### Directions
Output all the data exactly.

### Source material
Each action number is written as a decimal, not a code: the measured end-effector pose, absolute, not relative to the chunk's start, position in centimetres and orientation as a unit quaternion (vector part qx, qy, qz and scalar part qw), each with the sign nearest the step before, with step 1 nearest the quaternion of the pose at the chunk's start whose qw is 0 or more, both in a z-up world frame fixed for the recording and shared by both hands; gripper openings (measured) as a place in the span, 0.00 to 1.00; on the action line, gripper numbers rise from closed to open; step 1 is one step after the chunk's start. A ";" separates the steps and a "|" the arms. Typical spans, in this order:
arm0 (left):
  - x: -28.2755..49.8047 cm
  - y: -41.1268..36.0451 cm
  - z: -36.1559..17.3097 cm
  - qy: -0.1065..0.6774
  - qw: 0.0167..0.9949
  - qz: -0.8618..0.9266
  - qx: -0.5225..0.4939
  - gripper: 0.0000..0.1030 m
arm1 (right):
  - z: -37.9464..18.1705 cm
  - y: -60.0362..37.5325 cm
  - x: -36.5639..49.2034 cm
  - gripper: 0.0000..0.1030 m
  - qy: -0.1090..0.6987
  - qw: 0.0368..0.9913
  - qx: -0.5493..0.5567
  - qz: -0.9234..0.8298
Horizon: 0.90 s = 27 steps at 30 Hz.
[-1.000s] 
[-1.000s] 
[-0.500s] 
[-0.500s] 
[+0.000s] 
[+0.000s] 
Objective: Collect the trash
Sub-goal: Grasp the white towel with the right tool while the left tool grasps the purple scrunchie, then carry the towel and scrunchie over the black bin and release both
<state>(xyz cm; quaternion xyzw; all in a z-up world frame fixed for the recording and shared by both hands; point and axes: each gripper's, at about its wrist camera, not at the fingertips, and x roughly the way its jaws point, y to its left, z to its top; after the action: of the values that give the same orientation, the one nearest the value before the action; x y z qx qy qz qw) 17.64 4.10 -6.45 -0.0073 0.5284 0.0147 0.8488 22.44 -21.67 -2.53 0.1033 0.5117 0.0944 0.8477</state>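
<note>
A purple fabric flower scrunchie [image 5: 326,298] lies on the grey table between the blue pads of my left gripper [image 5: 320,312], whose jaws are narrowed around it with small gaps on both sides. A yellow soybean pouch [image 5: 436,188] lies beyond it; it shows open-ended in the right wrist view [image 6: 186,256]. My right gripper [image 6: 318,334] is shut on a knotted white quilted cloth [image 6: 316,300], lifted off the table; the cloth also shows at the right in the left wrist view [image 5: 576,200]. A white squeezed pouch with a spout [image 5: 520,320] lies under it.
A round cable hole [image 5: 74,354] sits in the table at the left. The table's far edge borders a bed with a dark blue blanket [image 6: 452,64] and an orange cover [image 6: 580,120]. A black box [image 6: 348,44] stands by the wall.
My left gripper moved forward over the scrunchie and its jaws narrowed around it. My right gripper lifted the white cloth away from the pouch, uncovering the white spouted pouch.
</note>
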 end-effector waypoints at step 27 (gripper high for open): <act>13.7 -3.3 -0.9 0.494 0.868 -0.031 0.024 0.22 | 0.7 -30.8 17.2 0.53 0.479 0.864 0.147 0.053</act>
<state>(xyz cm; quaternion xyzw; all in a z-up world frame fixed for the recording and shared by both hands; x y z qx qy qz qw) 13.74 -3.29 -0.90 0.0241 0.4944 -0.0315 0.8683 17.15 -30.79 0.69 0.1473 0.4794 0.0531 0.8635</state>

### Finished task
Each action number is written as a decimal, not a code: the measured end-effector pose, absolute, not relative to the chunk's start, position in centimetres and orientation as a unit quaternion (vector part qx, qy, qz and scalar part qw), each with the sign nearest the step before, with step 1 nearest the quaternion of the pose at the chunk's start whose qw is 0 or more, both in a z-up world frame fixed for the recording and shared by both hands; gripper openings (measured) as a place in the span, 0.00 to 1.00; on the action line, gripper numbers rise from closed to open; step 1 is one step after the chunk's start. A ";" separates the steps and a "|" the arms. Typical spans, in this order:
arm0 (left):
  - x: -28.2755..49.8047 cm
  - y: -41.1268..36.0451 cm
  - z: -36.1559..17.3097 cm
  - qy: -0.1065..0.6774
  - qw: 0.0167..0.9949
  - qz: -0.8618..0.9266
  - qx: -0.5225..0.4939
  - gripper: 0.0000..0.1030 m
arm1 (right):
  - z: -37.9464..18.1705 cm
  - y: -60.0362..37.5325 cm
  - x: -36.5639..49.2034 cm
  - gripper: 0.0000..0.1030 m
  - qy: -0.1090..0.6987
  - qw: 0.0368..0.9913
  - qx: -0.5493..0.5567
  - qz: -0.9234..0.8298
Horizon: 0.90 s = 27 steps at 30 Hz.
[-1.000s] 
[-1.000s] 
[-0.500s] 
[-0.500s] 
[+0.000s] 
[+0.000s] 
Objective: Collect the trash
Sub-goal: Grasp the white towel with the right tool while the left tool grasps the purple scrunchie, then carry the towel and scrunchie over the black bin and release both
<state>(xyz cm; quaternion xyzw; all in a z-up world frame fixed for the recording and shared by both hands; point and axes: each gripper's, at about its wrist camera, not at the fingertips, and x roughly the way its jaws point, y to its left, z to its top; after the action: of the values that give the same orientation, the one nearest the value before the action; x y z qx qy qz qw) 17.64 4.10 -6.45 -0.0073 0.5284 0.0147 0.8488 22.44 -21.67 -2.53 0.1033 0.5117 0.0944 0.8477</state>
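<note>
A purple fabric flower scrunchie [image 5: 326,298] lies on the grey table between the blue pads of my left gripper [image 5: 320,312], whose jaws are narrowed around it with small gaps on both sides. A yellow soybean pouch [image 5: 436,188] lies beyond it; it shows open-ended in the right wrist view [image 6: 186,256]. My right gripper [image 6: 318,334] is shut on a knotted white quilted cloth [image 6: 316,300], lifted off the table; the cloth also shows at the right in the left wrist view [image 5: 576,200]. A white squeezed pouch with a spout [image 5: 520,320] lies under it.
A round cable hole [image 5: 74,354] sits in the table at the left. The table's far edge borders a bed with a dark blue blanket [image 6: 452,64] and an orange cover [image 6: 580,120]. A black box [image 6: 348,44] stands by the wall.
My left gripper moved forward over the scrunchie and its jaws narrowed around it. My right gripper lifted the white cloth away from the pouch, uncovering the white spouted pouch.
</note>
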 end-effector waypoints at step 27 (gripper high for open): <act>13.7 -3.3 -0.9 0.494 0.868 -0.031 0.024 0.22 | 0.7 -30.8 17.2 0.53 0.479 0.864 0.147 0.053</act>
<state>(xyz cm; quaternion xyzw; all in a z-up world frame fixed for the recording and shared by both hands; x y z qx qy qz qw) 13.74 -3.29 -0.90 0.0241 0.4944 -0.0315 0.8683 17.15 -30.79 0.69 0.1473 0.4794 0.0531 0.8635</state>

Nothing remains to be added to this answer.